WHAT IS REQUIRED:
The part below that opens with the line containing "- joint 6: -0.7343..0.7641" and closes with the line containing "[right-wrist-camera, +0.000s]" should be copied exactly, minus any pictures.

(Collected data entries)
=== Begin Enclosure ===
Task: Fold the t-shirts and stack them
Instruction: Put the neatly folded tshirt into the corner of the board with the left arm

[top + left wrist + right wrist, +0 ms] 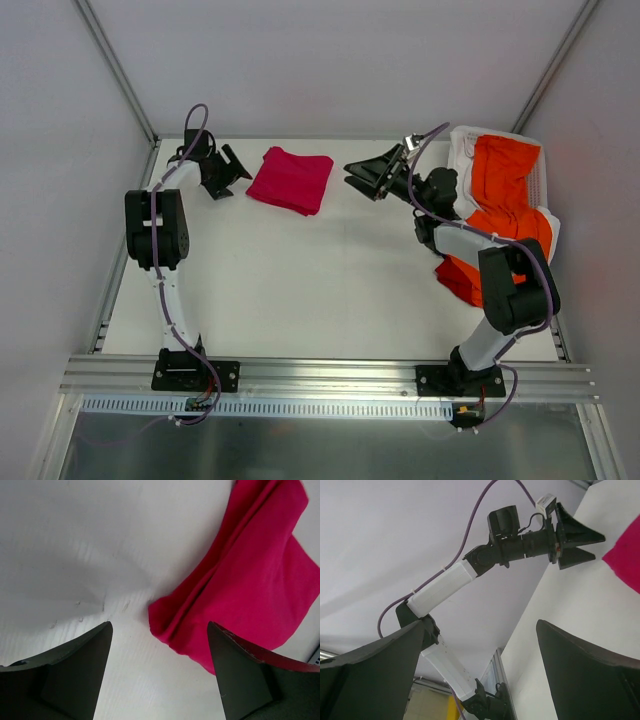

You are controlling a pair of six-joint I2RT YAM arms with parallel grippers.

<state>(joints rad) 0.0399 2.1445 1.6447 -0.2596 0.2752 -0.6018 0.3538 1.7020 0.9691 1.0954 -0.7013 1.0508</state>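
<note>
1. Reaching up the left side of the tabletop (pixel 300 290) toward its far-left corner, the left arm (pixel 155 225) is bent at the elbow. The left gripper (pixel 238 178) is turned right toward the crimson t-shirt (pixel 291 180), its jaws apart and holding nothing.
2. The right arm (pixel 500 285) rises from its base at the near edge, doubles back and stretches to the far middle. The right gripper (pixel 352 175) points left at the same shirt from the other side, jaws spread wide and empty.
3. The crimson t-shirt lies folded into a compact, roughly square bundle near the far edge, between the two grippers and touching neither. In the left wrist view its layered edge (pixel 250 580) sits just beyond the open left gripper (pixel 159 630).
4. At the far-right corner the orange t-shirt (pixel 500 185) lies crumpled in and over what looks like a white basket (pixel 462 150), with a part trailing toward the near edge.
5. The right arm covers part of the orange cloth, and whether the basket holds anything else cannot be told. Past the right gripper (pixel 481 625), the right wrist view shows mostly the left arm (pixel 445 587), with only a corner of the crimson shirt (pixel 627 560).
</note>
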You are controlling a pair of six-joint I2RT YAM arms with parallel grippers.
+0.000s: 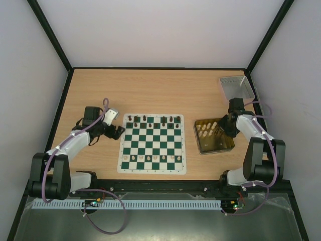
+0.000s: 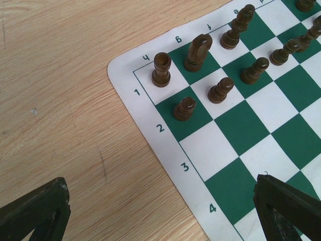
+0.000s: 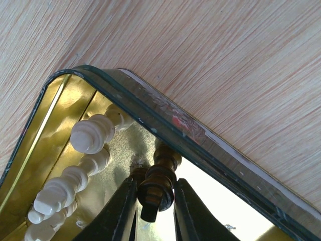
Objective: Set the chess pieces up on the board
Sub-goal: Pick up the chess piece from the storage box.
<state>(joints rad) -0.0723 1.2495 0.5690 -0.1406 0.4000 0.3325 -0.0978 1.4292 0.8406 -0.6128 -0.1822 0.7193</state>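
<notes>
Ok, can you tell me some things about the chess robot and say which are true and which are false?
1. The right claw is shut on a dark piece at the tin. True.
2. The left claw holds a cream piece. False: it is open and empty.
3. Cream pieces lie in the tin. True.
4. The board is bare. False: pieces stand along two sides.
5. The tray sits on the board. False: it is at the table's far right corner.

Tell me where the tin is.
In the top view the tin lies just right of the board; the right gripper holds a dark piece inside it.
</notes>
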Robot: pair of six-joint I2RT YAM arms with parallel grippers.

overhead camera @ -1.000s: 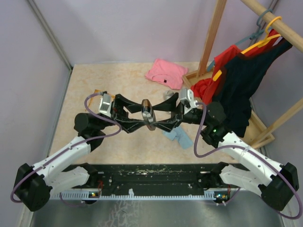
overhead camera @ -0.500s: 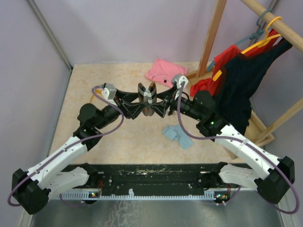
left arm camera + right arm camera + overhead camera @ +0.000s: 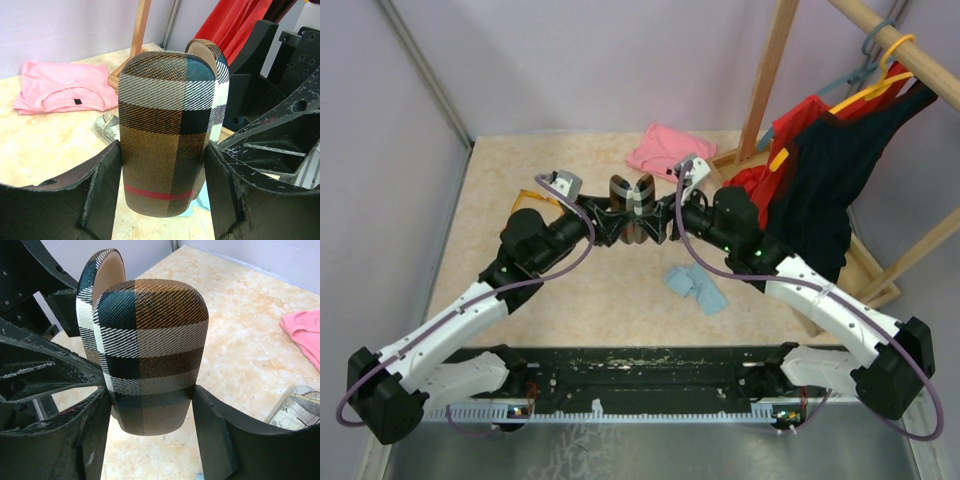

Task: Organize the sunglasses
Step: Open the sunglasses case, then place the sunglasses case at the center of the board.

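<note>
Aloft, left end effector (image 3: pixel 162 175) and right end effector (image 3: pixel 152 412) each pinch plaid case (image 3: pixel 631 200) edges.

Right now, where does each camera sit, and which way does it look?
Top external: above and behind the bases, looking down on the table; both arms show, left gripper and right gripper holding a plaid case.
Left wrist: on the left arm, facing the right arm and pink cloth; its fingers flank the case.
Right wrist: on the right arm, facing the left arm; its fingers flank the case.
Shared: both wrist views show that case, opposite sides.
</note>
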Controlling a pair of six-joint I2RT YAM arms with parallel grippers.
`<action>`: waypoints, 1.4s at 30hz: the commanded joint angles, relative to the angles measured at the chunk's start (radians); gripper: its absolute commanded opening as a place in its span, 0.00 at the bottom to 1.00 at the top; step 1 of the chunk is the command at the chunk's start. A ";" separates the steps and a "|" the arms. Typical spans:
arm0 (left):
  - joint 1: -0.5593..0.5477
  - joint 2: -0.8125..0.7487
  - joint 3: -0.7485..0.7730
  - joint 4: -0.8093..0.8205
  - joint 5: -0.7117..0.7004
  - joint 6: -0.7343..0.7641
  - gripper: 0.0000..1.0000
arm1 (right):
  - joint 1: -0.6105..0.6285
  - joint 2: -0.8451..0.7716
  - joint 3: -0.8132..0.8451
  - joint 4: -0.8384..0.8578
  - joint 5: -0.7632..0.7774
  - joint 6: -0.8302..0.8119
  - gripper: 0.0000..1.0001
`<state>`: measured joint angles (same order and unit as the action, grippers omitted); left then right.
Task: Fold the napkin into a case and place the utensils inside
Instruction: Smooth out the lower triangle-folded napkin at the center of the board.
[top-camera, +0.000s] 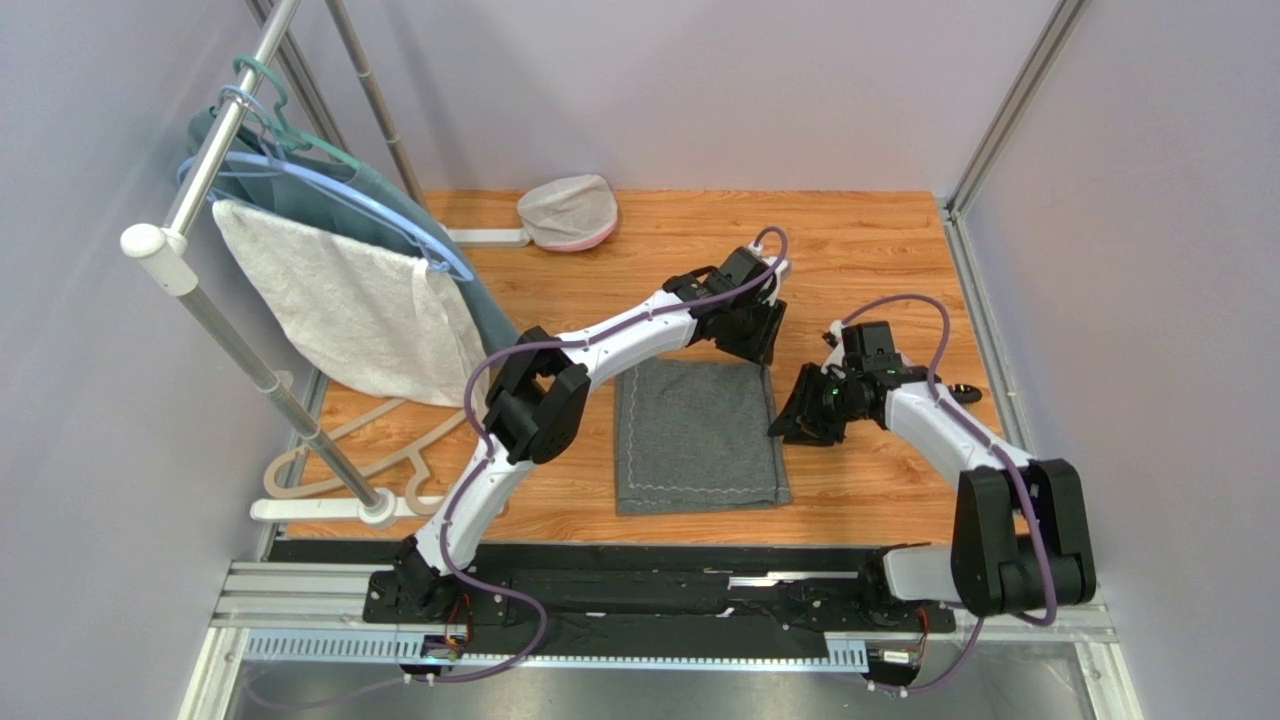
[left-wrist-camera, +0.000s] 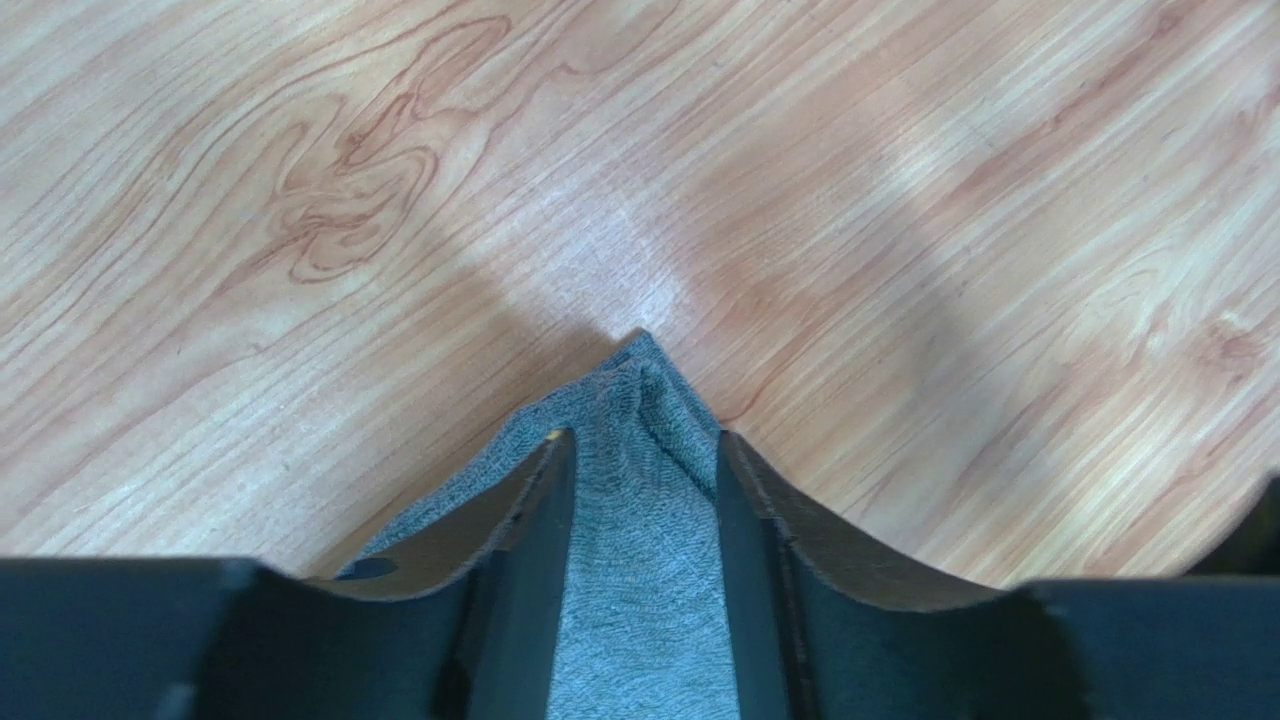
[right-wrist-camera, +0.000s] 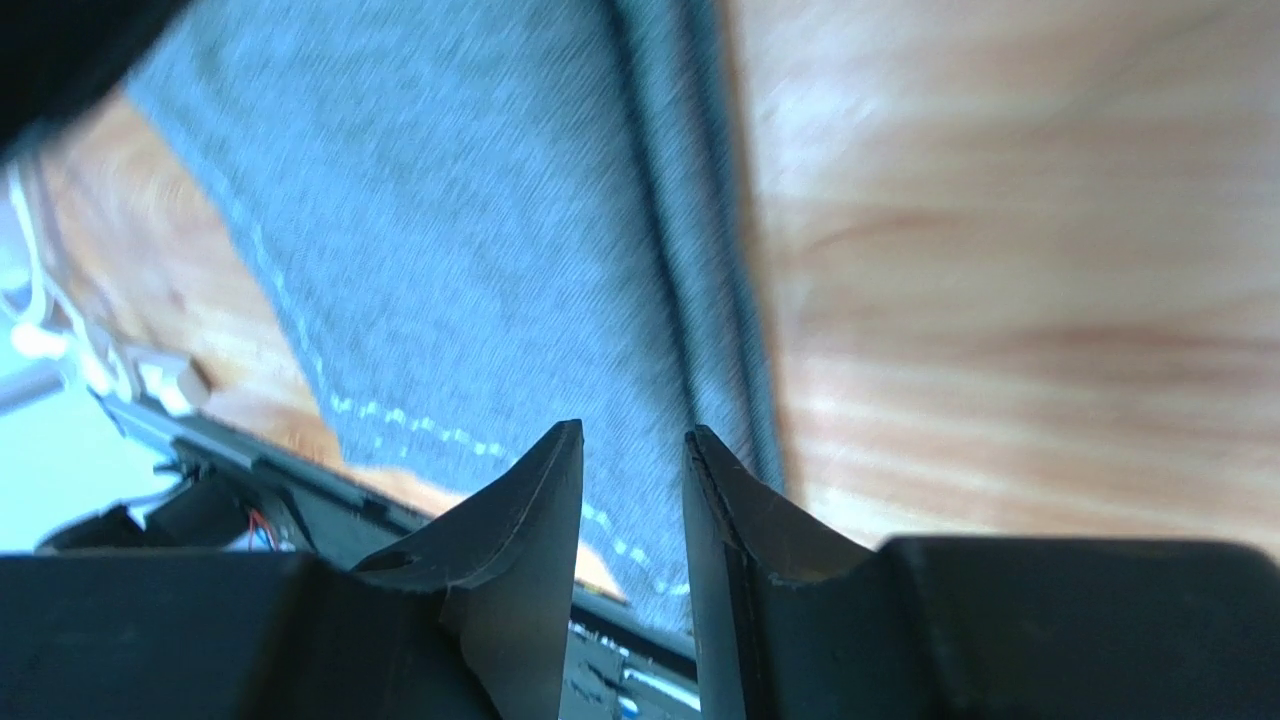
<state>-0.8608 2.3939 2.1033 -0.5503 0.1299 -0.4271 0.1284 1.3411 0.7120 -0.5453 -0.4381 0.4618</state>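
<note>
- Your left claw (left-wrist-camera: 643, 443) is spread, with one finger (left-wrist-camera: 534, 518) on each side of a bunched-up corner of the napkin (left-wrist-camera: 639, 600). The cloth fills the gap and doesn't look squeezed.
- From above, that claw sits at the napkin's far right corner.
- Your right claw (right-wrist-camera: 633, 432) is partly apart with nothing between its fingers. You can see grey cloth through the gap, but the wrist view is blurred.
- From above, it's just beside the napkin's right edge, about halfway along.
- The napkin lies flat mid-worktop (top-camera: 857, 255) as a rectangle, with a pale stitch line along its left and near sides. Layers are doubled along the right edge.
- A white towel (top-camera: 353, 308) and a teal garment (top-camera: 451, 255) hang on the rack (top-camera: 226, 323) at far left.
- A pale round cap (top-camera: 568, 210) lies at the far edge.
</note>
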 joint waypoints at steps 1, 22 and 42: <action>-0.001 0.017 0.027 0.004 -0.003 0.045 0.46 | 0.037 -0.123 -0.063 -0.024 -0.048 0.009 0.33; -0.001 0.047 0.034 0.023 0.025 0.025 0.41 | 0.240 -0.243 -0.144 -0.160 0.188 0.198 0.45; 0.014 0.099 0.110 0.026 -0.046 -0.004 0.06 | 0.251 -0.313 -0.255 -0.260 0.391 0.437 0.00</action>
<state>-0.8597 2.4641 2.1284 -0.5465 0.1257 -0.4328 0.3786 1.0264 0.4953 -0.7376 -0.1257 0.8097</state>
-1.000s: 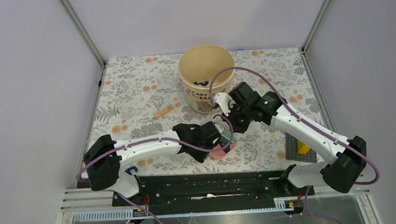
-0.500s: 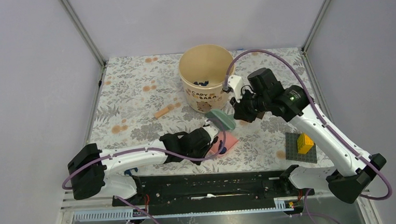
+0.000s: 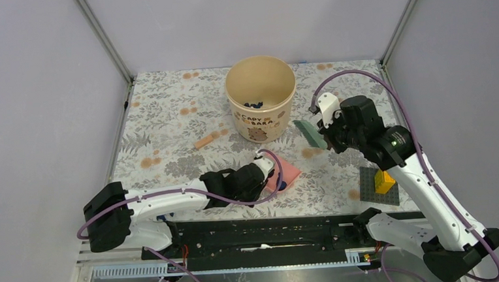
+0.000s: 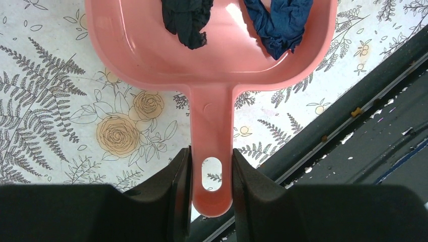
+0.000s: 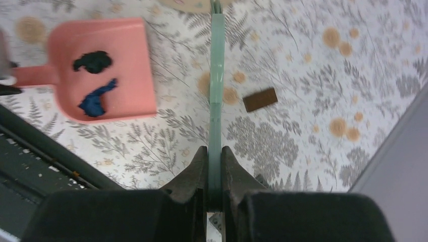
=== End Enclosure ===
COMPLETED TASK:
  - joint 6: -0.7343..0.7641
  - gripper: 0.0000..1.0000
arm1 (right):
  - joint 1: -0.6105..0.6285
  - joint 2: -0.8451..0.7716
  - joint 3: -0.8132..0.8451
  - joint 4: -0.8384..0.8578
  - joint 5: -0.7632..0.7774
  - joint 6: -0.8302..0.8119
  - gripper: 0.0000..1.0001
`<state>`: measured joint angles (same order and unit as the action, grippers omitted); left then right.
Task: Fold the napkin into a case and place the utensils inside
Instruction: Smooth out the lower triangle-folded napkin at the center of the board.
[top-camera, +0.000s] 
[left-wrist-camera, +0.000s] 
[right-wrist-camera, +0.000s] 

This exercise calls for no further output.